Pineal Parenchymal Tumor of Intermediate Differentiation: two cases treated with adjuvant radiotherapy

Abstract

Background: Pineal parenchymal tumor (PPT) is a rare neoplasm arising from the pineal gland and originating from pineocytes. It accounts for 0.3% of all primary intracranial tumors. PPTs are classified as pineocytoma, pineocytoma with intermediate differentiation (PPTID) and pineoblastoma. PPTID is the least frequent type among these three. Little is known about its clinical behavior and the definitive treatment is yet to be defined. We presented two patients with PPTID managed in our institution with literature review. Case 1: A 65-year-old lady presented with increasing dizziness and vomiting in March 2008. CT brain noted an ill-defined lesion over the midbrain causing obstructive hydrocephalus. MRI revealed a heterogeneously enhancing lesion at the pineal region, superiorly abutting the posterior aspect of the thalamus and inferiorly extending to the cerebellum. Partial debulking of the tumor and a ventriculoperitoneal (VP) shunt were immediately performed. Pathology confirmed pineal parenchymal tumor of intermediate differentiation (PPTID), grade II – III. Patient then received post-op radiotherapy (RT) to the tumor bed using 3D conformal technique given 54Gy in 27 fractions over 5.5 weeks and completed in May 2008. She had good recovery after treatment. 6-month post-RT MRI showed significant improvement and decreased in size of the pineal tumor. The lesion remained static in 30-month post-RT MRI. Case 2: A 59-year-old lady presented with headache and unsteady gait since April 2009. MRI brain showed a ____ mass in the pineal region causing obstructive hydrocephalus. Maximal tumor resection with VP shunting was performed. Pathology confirmed PPTID. Patient subsequently had post-op RT to the tumor bed given 54Gy in 27 fractions over 5.5 weeks and completed treatment in August 2009. Interval post-RT MRIs and the latest one in April 2013 (Post-RT 45-month) still showed completion remission.
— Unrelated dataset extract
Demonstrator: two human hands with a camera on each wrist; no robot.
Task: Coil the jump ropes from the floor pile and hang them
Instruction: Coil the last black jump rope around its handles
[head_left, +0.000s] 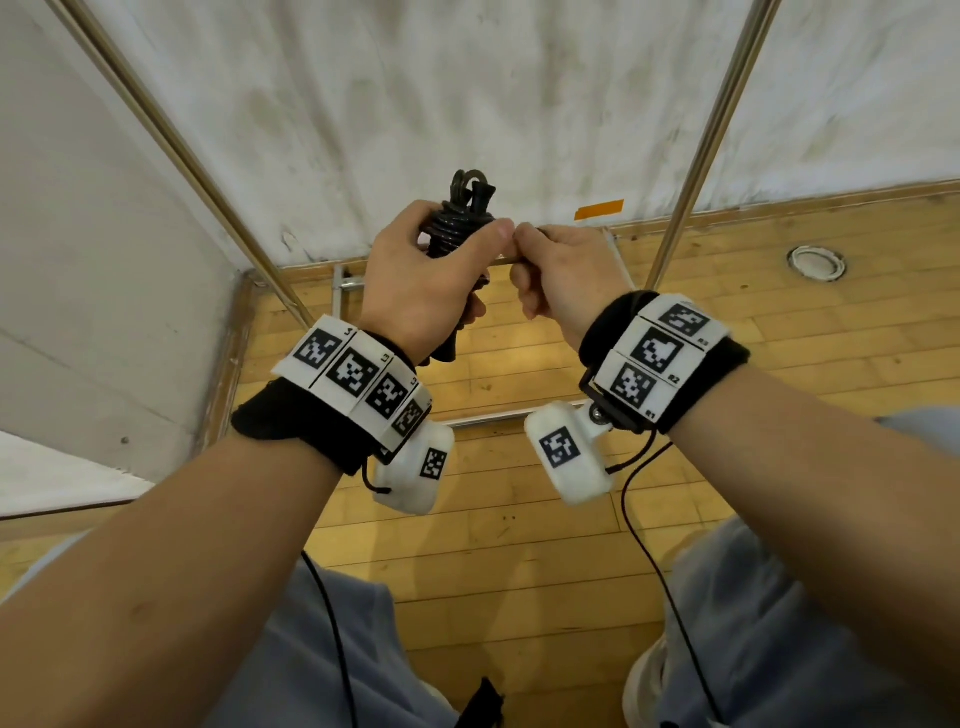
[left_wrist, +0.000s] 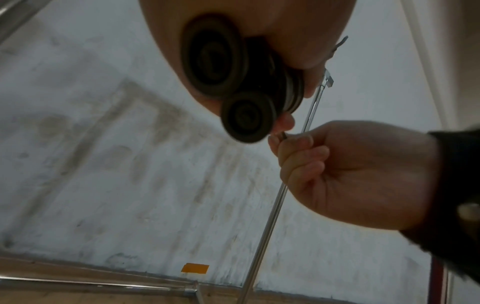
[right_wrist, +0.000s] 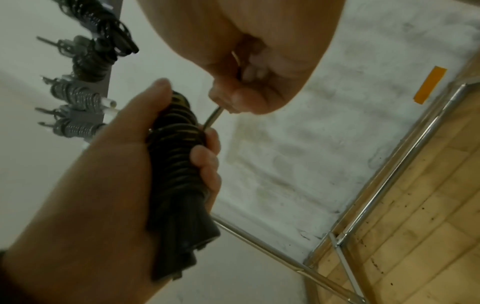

Conclusion: PPTID is very rare and its proper management strategy remains unclear. Dose and volume of irradiation for PPT reported were heterogeneous and diverse, ranging from craniospinal irradiation, whole-brain RT, whole-ventricular RT to RT just to tumor bed. As shown in our cases, a less extended RT field to the tumor bed alone with dose up to brainstem tolerance would be reasonable and effective in view of the good radiosensitivity of PPTID and the minimum RT side effects. Further studies are warranted to investigate the best adjuvant treatment for PPTID.